> **TASK TO CARRY OUT**
Every entry, from first to last, must be written out exactly.

(Stored data)
*** Block opens ***

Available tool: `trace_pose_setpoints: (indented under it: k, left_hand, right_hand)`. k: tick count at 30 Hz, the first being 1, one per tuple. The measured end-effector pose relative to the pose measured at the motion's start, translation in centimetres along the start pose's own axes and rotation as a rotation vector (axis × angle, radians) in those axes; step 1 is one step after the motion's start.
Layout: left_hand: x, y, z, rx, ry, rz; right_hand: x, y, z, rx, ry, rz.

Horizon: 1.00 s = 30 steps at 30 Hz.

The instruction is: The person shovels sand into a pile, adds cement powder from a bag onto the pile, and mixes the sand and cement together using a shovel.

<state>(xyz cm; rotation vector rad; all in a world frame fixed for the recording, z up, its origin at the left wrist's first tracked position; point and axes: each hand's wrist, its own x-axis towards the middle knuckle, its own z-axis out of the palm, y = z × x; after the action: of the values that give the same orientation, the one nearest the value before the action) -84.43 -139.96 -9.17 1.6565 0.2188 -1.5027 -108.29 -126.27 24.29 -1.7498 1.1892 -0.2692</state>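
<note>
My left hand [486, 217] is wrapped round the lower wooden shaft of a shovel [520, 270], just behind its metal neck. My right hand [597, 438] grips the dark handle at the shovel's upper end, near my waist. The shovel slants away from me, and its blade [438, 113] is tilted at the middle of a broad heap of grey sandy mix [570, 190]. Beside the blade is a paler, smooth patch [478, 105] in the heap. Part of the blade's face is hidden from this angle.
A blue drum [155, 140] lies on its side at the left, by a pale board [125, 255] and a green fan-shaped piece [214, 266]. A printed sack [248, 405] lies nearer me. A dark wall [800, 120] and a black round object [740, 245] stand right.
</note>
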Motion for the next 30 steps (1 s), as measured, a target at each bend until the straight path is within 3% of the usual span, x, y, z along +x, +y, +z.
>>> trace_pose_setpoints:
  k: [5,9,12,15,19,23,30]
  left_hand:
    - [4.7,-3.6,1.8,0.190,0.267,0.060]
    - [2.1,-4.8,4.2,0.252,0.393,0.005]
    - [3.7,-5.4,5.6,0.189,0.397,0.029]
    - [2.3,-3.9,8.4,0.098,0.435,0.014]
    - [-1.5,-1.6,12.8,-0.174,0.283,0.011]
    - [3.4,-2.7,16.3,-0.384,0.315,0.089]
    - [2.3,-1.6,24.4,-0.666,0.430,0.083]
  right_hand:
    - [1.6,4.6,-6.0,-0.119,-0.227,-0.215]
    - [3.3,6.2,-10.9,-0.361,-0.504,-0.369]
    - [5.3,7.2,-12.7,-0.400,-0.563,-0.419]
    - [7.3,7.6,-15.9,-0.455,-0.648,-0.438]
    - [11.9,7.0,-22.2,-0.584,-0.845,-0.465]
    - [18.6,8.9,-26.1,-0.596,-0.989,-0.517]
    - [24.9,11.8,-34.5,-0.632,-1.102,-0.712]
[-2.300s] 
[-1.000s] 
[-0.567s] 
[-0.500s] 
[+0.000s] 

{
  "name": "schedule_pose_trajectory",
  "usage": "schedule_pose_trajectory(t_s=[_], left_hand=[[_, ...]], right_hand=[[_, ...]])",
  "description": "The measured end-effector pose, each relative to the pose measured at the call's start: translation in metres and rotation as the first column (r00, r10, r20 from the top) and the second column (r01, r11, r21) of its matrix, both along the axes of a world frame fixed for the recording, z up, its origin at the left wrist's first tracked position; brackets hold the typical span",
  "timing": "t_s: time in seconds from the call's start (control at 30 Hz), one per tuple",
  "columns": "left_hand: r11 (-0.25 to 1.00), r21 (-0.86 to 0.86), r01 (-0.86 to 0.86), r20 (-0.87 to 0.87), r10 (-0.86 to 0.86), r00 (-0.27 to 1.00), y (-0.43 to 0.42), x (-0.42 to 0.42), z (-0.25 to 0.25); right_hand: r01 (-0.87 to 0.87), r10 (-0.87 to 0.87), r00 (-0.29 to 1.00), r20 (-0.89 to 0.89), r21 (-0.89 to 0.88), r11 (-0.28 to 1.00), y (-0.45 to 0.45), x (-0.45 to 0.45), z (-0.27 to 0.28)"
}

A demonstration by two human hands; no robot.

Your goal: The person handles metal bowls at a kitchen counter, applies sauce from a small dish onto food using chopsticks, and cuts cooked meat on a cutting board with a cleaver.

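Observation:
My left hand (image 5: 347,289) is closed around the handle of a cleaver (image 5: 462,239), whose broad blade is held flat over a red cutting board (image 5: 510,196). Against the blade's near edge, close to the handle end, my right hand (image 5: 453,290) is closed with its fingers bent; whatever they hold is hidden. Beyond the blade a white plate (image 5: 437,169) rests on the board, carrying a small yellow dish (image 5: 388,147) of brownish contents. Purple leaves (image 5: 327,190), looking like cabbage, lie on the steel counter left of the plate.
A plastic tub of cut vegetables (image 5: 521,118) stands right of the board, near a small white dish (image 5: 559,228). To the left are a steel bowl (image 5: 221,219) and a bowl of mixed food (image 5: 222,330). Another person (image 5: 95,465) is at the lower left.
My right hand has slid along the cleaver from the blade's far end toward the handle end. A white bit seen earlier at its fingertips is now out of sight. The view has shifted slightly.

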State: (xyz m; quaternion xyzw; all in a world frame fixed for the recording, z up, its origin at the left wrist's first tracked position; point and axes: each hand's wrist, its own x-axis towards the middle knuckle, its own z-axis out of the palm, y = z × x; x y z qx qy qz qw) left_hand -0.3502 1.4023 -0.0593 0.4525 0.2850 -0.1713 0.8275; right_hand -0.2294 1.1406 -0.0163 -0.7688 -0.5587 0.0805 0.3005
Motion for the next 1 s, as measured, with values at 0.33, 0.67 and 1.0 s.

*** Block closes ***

> **TASK OUTPUT**
Available tool: `trace_pose_setpoints: (indented under it: k, left_hand, right_hand)`. k: tick count at 30 Hz, the first being 1, one per tuple. The measured end-effector pose relative to the pose measured at the motion's start, translation in centimetres along the start pose's own axes and rotation as a rotation vector (axis × angle, radians) in those axes; step 1 is one step after the motion's start.
Layout: left_hand: x, y, z, rx, ry, rz; right_hand: x, y, z, rx, ry, rz.

Horizon: 1.00 s = 30 steps at 30 Hz.

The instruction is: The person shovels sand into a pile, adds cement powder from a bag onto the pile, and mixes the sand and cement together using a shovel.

<state>(xyz cm; rotation vector rad; all in a world frame fixed for the recording, z up, its origin at the left wrist's first tracked position; point and axes: each hand's wrist, its own x-axis towards the middle knuckle, its own z-axis out of the palm, y = z × x; after the action: of the values that give the same orientation, the one nearest the value before the action) -84.43 -139.96 -9.17 1.6565 0.2188 -1.5027 -108.29 -126.27 24.29 -1.7498 1.1892 -0.2692</state>
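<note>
My left hand [486, 217] is wrapped round the lower wooden shaft of a shovel [520, 270], just behind its metal neck. My right hand [597, 438] grips the dark handle at the shovel's upper end, near my waist. The shovel slants away from me, and its blade [438, 113] is tilted at the middle of a broad heap of grey sandy mix [570, 190]. Beside the blade is a paler, smooth patch [478, 105] in the heap. Part of the blade's face is hidden from this angle.
A blue drum [155, 140] lies on its side at the left, by a pale board [125, 255] and a green fan-shaped piece [214, 266]. A printed sack [248, 405] lies nearer me. A dark wall [800, 120] and a black round object [740, 245] stand right.
</note>
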Motion for the next 30 steps (1 s), as measured, a target at each bend until the straight path is within 3% of the usual span, x, y, z along +x, +y, +z.
>>> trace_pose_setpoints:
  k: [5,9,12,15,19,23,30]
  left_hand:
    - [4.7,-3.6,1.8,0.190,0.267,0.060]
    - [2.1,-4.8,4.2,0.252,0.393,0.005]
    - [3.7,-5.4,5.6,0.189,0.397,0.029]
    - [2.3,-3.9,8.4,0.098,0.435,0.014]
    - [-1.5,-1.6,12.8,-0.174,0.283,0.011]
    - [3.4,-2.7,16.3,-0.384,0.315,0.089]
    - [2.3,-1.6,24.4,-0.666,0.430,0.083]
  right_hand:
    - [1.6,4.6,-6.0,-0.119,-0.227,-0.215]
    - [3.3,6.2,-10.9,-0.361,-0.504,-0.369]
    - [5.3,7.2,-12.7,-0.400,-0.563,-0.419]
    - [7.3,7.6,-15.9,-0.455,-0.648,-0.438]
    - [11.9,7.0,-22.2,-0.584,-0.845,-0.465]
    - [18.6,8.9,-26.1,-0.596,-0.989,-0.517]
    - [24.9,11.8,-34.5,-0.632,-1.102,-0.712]
[-2.300s] 
[-1.000s] 
[-0.567s] 
[-0.500s] 
[+0.000s] 

{
  "name": "schedule_pose_trajectory",
  "usage": "schedule_pose_trajectory(t_s=[_], left_hand=[[_, ...]], right_hand=[[_, ...]])",
  "description": "The measured end-effector pose, each relative to the pose measured at the call's start: translation in metres and rotation as the first column (r00, r10, r20 from the top) and the second column (r01, r11, r21) of its matrix, both along the axes of a world frame fixed for the recording, z up, its origin at the left wrist's first tracked position; brackets hold the typical span",
  "timing": "t_s: time in seconds from the call's start (control at 30 Hz), one per tuple",
  "columns": "left_hand: r11 (-0.25 to 1.00), r21 (-0.86 to 0.86), r01 (-0.86 to 0.86), r20 (-0.87 to 0.87), r10 (-0.86 to 0.86), r00 (-0.27 to 1.00), y (-0.43 to 0.42), x (-0.42 to 0.42), z (-0.25 to 0.25); right_hand: r01 (-0.87 to 0.87), r10 (-0.87 to 0.87), r00 (-0.29 to 1.00), r20 (-0.89 to 0.89), r21 (-0.89 to 0.88), r11 (-0.28 to 1.00), y (-0.45 to 0.45), x (-0.45 to 0.45), z (-0.27 to 0.28)"
}

A demonstration by two human hands; no robot.

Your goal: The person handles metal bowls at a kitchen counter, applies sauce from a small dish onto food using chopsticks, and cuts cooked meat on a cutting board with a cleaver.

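Observation:
My left hand (image 5: 347,289) is closed around the handle of a cleaver (image 5: 462,239), whose broad blade is held flat over a red cutting board (image 5: 510,196). Against the blade's near edge, close to the handle end, my right hand (image 5: 453,290) is closed with its fingers bent; whatever they hold is hidden. Beyond the blade a white plate (image 5: 437,169) rests on the board, carrying a small yellow dish (image 5: 388,147) of brownish contents. Purple leaves (image 5: 327,190), looking like cabbage, lie on the steel counter left of the plate.
A plastic tub of cut vegetables (image 5: 521,118) stands right of the board, near a small white dish (image 5: 559,228). To the left are a steel bowl (image 5: 221,219) and a bowl of mixed food (image 5: 222,330). Another person (image 5: 95,465) is at the lower left.
My right hand has slid along the cleaver from the blade's far end toward the handle end. A white bit seen earlier at its fingertips is now out of sight. The view has shifted slightly.
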
State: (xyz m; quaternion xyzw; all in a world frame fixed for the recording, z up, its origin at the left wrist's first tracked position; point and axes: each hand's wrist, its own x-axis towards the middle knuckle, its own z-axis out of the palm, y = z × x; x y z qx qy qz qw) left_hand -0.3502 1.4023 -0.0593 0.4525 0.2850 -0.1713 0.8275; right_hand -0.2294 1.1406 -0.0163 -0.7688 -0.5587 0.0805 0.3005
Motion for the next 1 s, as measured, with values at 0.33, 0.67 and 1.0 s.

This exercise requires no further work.